L'infirmière Libérale Magazine n° 338 du 01/07/2017

 

EN ZONE SURDOTÉE… EN TOURISTES

L’exercice au quotidien

Françoise Vlaemÿnck*   Frédéric Deligne**  

Embouteillages, caprices de vacanciers, urgences à géométrie variable, pathologies inhérentes aux lieux festifs, “soins de plage” et aux célébrités… L’été à Saint-Tropez, Muriel Rouby ne s’ennuie pas…
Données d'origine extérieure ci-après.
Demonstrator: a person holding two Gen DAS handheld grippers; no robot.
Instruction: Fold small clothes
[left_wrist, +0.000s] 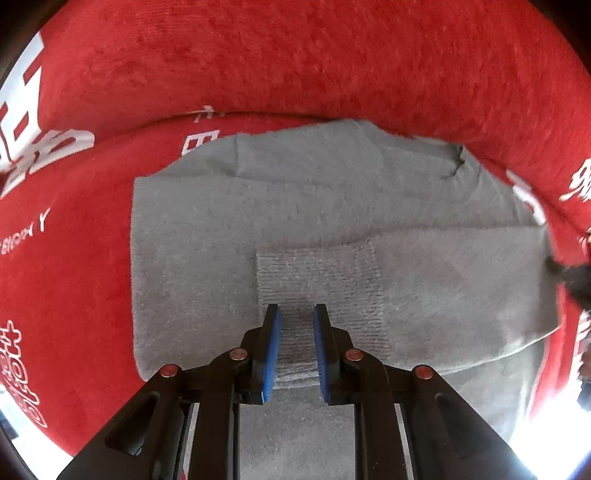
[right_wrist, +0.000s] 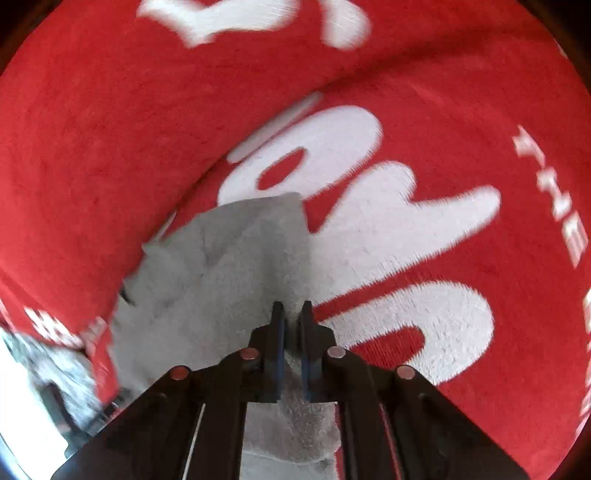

Hors saison, Saint-Tropez est un petit village tranquille de quelque 4 500 habitants. Mais, à partir de Pâques et jusqu’à octobre, c’est une déferlante de touristes*, avec un pic énorme entre mi-juillet et mi-août. Dès lors, je m’organise pour répondre aux nombreuses sollicitations des estivants mais en désorganisant le moins possible ma tournée afin que ma patientèle habituelle, souvent âgée, ne pâtisse pas trop des effets de la saison. L’été, j’attaque donc à 4 h 45. Je commence par le centre-ville puisque, dès 9 heures, les rues sont impraticables, même si la mairie nous autorise à nous garer sur les emplacements réservés aux livraisons, puis je fais les extérieurs. Après une pause, je termine vers 18 h 30. Pour éviter les embouteillages qui paralysent tout le secteur, on a essayé le scooter, mais nous avons tous eu des accidents plus ou moins sérieux. Moi, je me suis cassé deux côtes. Les touristes n’échappent pas non plus aux chutes en deux-roues… sauf qu’ils roulent souvent en tongs et en tee-shirt, voire en maillot de bain, et évidemment sans gants ! Résultat, chaque été, on soigne moult plaies aux mains et aux pieds, et c’est assez long avec les pansements sur différentes parties du corps.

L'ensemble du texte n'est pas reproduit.